Ralph’s face changed. He said in his officer’s voice, “You damned fool, why didn’t you have that drink? You look like death.”

“I’d rather have tea.”

“Lie down over there.” It was an order. He held out his hand; obediently Laurie took it and was lifted up. This, he found, was what he wanted. He felt tired and sick and it was wonderful not to be obliged to think, or to be in charge of himself. Ralph half carried him across the room, taking the weight easily: his face was older than his years, but he moved like an athletic boy in hard training and one remembered then that he was only twenty-six. He pulled the cotton counterpane off the bed and settled Laurie’s head on the pillow. Afterwards he folded the counterpane neatly, edges together, not fussily but as if it wouldn’t have occurred to him not to do this. He sat down beside Laurie and said, “I think we should look at this knee before you walk on it again.”

“Oh, it’s all right, I’d feel it if anything had gone.”

“You might not. Better let’s look. Every ship I’ve been in for years that hasn’t carried a doctor, I’ve always done this job. I won’t hurt you.”

“All right,” said Laurie relaxing. Suddenly he felt free of it all. It had been taken over. He had been quite long enough in hospital to know that even a surgeon wouldn’t swear to anything without X-rays, yet this knowledge seemed curiously irrelevant to his passive trust. He untied his boot and dropped it on the floor, and lay in an irresponsible peace while Ralph undid the bandage, and with an intent grave gentleness manipulated the joint. It was evident that he had some experience and knew what he was looking for.
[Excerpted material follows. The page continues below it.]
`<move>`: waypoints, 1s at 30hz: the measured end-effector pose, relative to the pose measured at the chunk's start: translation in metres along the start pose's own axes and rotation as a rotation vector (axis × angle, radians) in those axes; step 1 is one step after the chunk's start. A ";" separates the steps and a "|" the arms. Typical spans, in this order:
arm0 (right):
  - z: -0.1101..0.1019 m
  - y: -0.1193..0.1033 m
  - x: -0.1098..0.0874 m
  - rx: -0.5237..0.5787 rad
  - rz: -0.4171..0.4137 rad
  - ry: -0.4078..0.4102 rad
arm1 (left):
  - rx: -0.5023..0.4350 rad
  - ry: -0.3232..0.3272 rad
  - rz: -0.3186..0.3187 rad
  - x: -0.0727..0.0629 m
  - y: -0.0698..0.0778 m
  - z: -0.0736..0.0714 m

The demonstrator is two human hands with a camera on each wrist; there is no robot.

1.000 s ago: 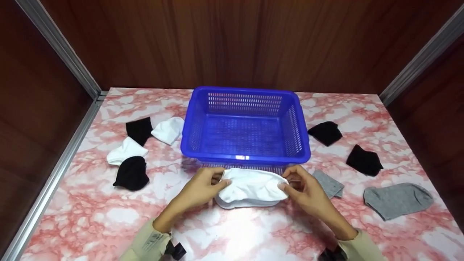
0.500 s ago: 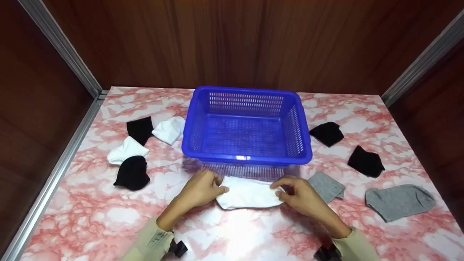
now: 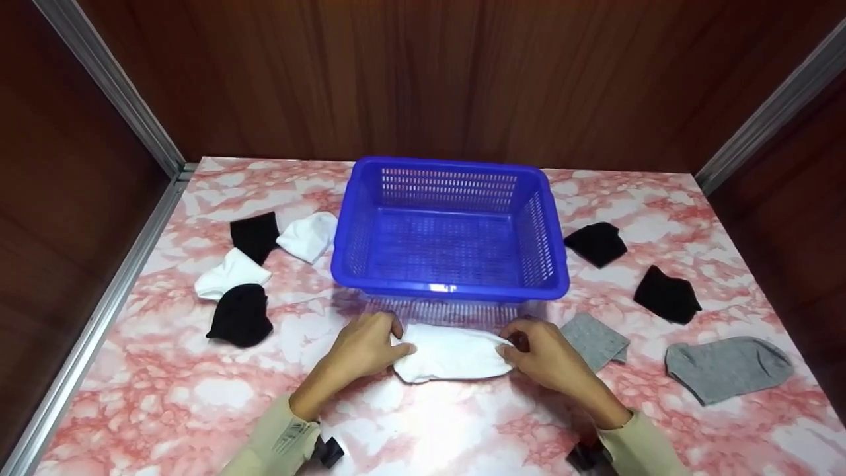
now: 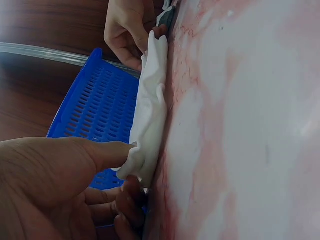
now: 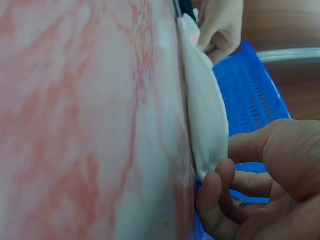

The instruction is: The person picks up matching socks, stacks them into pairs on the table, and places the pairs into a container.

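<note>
Stretched flat between both hands lies a white sock (image 3: pixel 453 355), on the table just in front of the blue basket. My left hand (image 3: pixel 365 345) pinches its left end between thumb and fingers, and the left wrist view shows that thumb (image 4: pixel 112 154) on top of the cloth. At the other end, my right hand (image 3: pixel 545 356) pinches the fabric, with thumb and fingertips meeting at the edge in the right wrist view. Seen from the side, the white cloth (image 5: pixel 206 105) looks loosely layered; whether it is one sock or two stacked, I cannot tell.
Behind the hands stands a blue plastic basket (image 3: pixel 443 248). On the left lie black socks (image 3: pixel 241 316) and white socks (image 3: pixel 307 237). To the right are black socks (image 3: pixel 597 244) and grey socks (image 3: pixel 729 369), one grey sock (image 3: pixel 595 340) close by my right hand. Wood panels enclose the table.
The white sock, held up with its near side bulging a second ago, now lies lower and flatter. My right hand has shifted slightly left and re-gripped its end; both hands came down a little.
</note>
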State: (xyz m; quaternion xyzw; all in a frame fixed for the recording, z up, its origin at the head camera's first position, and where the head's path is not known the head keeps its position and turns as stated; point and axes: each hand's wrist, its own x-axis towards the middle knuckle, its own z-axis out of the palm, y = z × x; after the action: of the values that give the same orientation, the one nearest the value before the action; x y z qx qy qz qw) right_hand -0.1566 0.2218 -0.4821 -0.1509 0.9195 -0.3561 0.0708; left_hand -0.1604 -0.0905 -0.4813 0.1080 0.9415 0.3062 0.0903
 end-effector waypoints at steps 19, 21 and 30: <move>0.000 -0.005 -0.003 0.028 0.013 0.022 | -0.572 -0.216 -0.086 0.001 -0.001 -0.004; -0.001 -0.004 -0.003 0.039 0.027 0.021 | -0.600 -0.241 -0.074 0.002 -0.002 -0.004; -0.011 0.001 -0.006 0.092 0.064 -0.011 | -0.650 -0.271 -0.073 0.000 -0.010 -0.005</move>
State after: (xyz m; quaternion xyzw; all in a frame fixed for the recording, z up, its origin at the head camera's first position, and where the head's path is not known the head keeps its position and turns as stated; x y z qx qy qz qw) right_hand -0.1533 0.2312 -0.4742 -0.1197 0.9062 -0.3946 0.0939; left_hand -0.1634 -0.1008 -0.4829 0.0797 0.7776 0.5693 0.2547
Laurie, who was used to the detached curiosity of doctors, felt something different here: Miss Haliburton had it, but in her it was overlaid with a complex technique, and in becoming mechanically perfect lost something of its nature. In Ralph it was direct and human, as it used to be in the old country bone-setters who came to their trade with nothing but an instinct in their hands of tactile sympathy with pain.

Laurie thought: At school, we were always discussing him. The thing about Lanyon is that he’s this, or that. That’s how he manages to do that, or this. And all the time no one knew anything.

“You ought to have been a doctor,” he said.

“I’ve only had to cope sometimes when there wasn’t anyone better. While I was living with Alec I did try to read up a bit of anatomy and so on; but he told me unqualified people messing about were a menace to society, and of course he was quite right.”

“Ralph. If you’d gone up to Cambridge and everything, what were you going to have done?”

“Some sort of geographical survey work, I rather thought. There are quite a few odd corners still left to do.”

“Yes,” said Laurie. “Yes, of course.”

By now, he would have fulfilled his destiny. He wouldn’t have struggled for it; it would have come to him inevitably from a course of knowing first what needed doing, and doing it rather sooner and more thoroughly than anyone else; from an accumulation of confidence which would have been forced on him by the trust of other people, such as F.R.G.S.s and porters and village priests. His profound happiness in it wouldn’t have come often into his conscious mind. He wasn’t made to accept his limitations without trying to compensate; being what he was he could only have done it on some such scale as this. He could have worked out his salvation, if they had let him alone; all he had ever asked had been to work his passage. You’d think, after seven years, they might have let him keep his ship, said Laurie to himself; he used the soldier’s “they,” having been long enough an infantryman to find the disposing powers—Divisional Headquarters, the Government, God—all very remote and hard to isolate one from another.

“I’m not as handy as I used to be,” Ralph said. “Excuse bad pun.”

“You’ve got a lot of grip in it, so soon after.”

“One has to practice it. Have a rest while I make this tea.”

He picked up his glove from the floor. Laurie said, “Don’t be silly.”